Takeaways from the data exploration:
Since the predictors are not normally distributed and the covariance matrices are not equal, we cannot use linear or quadratic discriminant analysis for classification. Naive Bayes cannot be used either because it assumes class conditional independence. From the correlation matrix, we cannot say that the predictors are independent from each other. Also, the predictors are all continuous- we would have to discretize them to possibly use Naive Bayes. Logistic Regression is a better choice for binary classification, and it makes many assumptions about the data that this data does not fit.
We decide on random forest.
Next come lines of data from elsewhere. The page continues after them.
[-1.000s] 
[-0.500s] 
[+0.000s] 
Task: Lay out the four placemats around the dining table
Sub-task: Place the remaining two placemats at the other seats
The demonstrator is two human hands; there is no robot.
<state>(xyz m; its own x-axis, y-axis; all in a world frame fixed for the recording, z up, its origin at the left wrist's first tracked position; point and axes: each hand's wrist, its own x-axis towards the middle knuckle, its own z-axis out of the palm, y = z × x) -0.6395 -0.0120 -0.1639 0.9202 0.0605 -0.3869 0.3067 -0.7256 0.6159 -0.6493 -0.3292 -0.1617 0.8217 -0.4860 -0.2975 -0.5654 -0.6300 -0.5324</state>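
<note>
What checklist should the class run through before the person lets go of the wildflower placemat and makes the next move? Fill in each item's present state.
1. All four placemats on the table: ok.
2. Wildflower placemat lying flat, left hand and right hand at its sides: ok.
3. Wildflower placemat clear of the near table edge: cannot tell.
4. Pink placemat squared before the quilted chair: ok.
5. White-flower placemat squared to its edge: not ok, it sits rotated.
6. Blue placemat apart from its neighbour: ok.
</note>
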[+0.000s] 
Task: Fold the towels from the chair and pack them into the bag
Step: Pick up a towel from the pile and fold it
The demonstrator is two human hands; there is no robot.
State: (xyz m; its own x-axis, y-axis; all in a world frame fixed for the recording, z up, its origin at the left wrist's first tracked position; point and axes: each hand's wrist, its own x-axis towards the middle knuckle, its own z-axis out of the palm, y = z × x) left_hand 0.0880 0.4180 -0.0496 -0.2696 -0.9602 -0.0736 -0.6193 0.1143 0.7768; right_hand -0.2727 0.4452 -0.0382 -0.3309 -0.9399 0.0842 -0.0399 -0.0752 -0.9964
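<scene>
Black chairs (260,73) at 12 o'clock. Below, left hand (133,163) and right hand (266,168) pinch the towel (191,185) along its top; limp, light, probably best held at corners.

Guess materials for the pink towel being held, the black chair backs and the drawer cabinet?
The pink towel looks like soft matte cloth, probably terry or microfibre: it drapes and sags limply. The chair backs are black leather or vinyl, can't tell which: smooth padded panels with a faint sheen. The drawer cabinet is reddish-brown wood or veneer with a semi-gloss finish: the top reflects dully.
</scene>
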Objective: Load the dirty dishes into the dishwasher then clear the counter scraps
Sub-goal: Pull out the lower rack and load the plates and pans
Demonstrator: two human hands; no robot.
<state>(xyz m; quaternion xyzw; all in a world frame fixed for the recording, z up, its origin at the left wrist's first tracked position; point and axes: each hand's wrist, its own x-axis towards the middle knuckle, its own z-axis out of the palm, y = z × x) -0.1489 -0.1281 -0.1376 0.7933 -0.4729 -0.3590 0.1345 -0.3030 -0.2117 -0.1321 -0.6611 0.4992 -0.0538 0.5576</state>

The basic building block is a decision tree, which does not make assumptions about the underlying data and can handle missing and noisy data. Class imbalance will hinder its performance, but we balanced our data earlier. A random forest will likely result in a higher accuracy for predictions, in exchange for explainability of the results.
We use a 75-25 train-to-test split.
set.seed(1234)
sample_set <- sample(nrow(glass), round(nrow(glass)*0.75), replace=FALSE)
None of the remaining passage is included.